* [WHAT YOU SHOULD DO] The listing below is to be duplicated exactly, with every picture omitted.

* [DATA EXTRACT]
================

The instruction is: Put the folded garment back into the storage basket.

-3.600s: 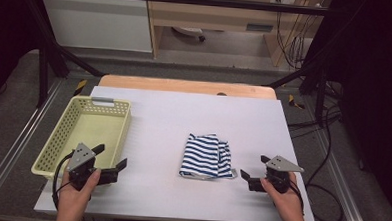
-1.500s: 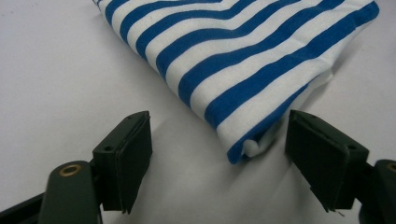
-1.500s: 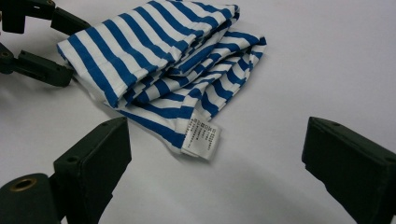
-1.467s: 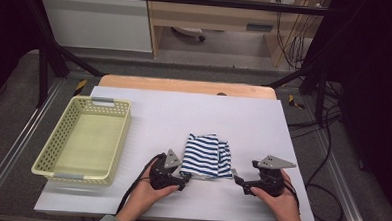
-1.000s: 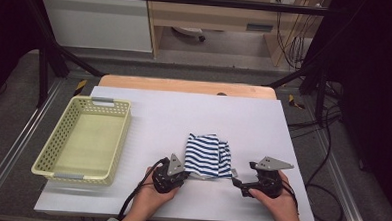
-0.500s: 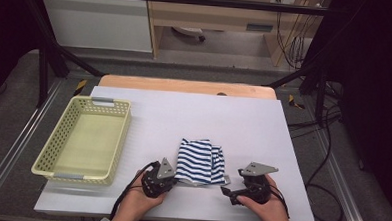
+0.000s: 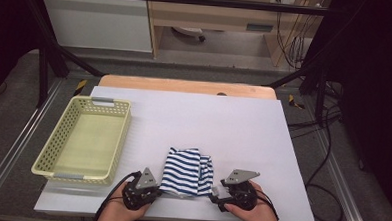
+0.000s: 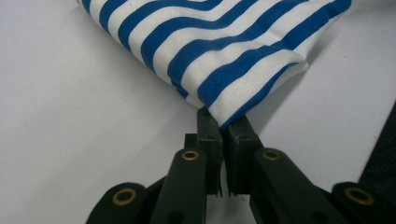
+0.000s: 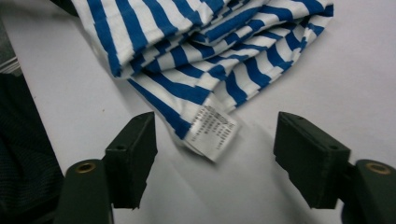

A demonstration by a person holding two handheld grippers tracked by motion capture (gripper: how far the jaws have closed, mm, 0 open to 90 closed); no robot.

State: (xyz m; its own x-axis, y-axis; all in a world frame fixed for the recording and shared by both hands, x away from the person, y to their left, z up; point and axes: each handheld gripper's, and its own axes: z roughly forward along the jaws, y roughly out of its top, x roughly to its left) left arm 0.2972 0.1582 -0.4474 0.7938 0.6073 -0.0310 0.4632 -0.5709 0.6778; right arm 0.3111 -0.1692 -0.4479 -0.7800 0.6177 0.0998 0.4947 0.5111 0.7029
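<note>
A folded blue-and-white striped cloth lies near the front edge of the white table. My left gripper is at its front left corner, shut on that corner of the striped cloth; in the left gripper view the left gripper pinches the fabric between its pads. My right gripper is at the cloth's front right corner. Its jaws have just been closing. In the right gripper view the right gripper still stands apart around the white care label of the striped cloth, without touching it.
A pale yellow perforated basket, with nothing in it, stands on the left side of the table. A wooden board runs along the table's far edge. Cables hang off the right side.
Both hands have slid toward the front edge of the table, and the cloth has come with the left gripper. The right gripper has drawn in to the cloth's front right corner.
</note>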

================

* [REPLY]
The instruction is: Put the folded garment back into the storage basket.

-3.600s: 
-1.500s: 
-1.500s: 
-1.467s: 
-1.000s: 
-0.500s: 
+0.000s: 
+0.000s: 
+0.000s: 

A demonstration by a person holding two handheld grippers tracked by motion capture (gripper: how far the jaws have closed, mm, 0 open to 90 closed); no robot.

State: (xyz m; its own x-axis, y-axis; all in a world frame fixed for the recording and shared by both hands, x away from the person, y to their left, z up; point and axes: each handheld gripper's, and its own axes: z roughly forward along the jaws, y roughly out of its top, x roughly to its left) left arm 0.2972 0.1582 -0.4474 0.7938 0.6073 -0.0310 0.4632 -0.5709 0.6778; right arm 0.3111 -0.1692 -0.4479 -0.7800 0.6177 0.0998 0.4947 0.5111 0.7029
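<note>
A folded blue-and-white striped cloth lies near the front edge of the white table. My left gripper is at its front left corner, shut on that corner of the striped cloth; in the left gripper view the left gripper pinches the fabric between its pads. My right gripper is at the cloth's front right corner. Its jaws have just been closing. In the right gripper view the right gripper still stands apart around the white care label of the striped cloth, without touching it.
A pale yellow perforated basket, with nothing in it, stands on the left side of the table. A wooden board runs along the table's far edge. Cables hang off the right side.
Both hands have slid toward the front edge of the table, and the cloth has come with the left gripper. The right gripper has drawn in to the cloth's front right corner.
</note>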

The output contains nothing more.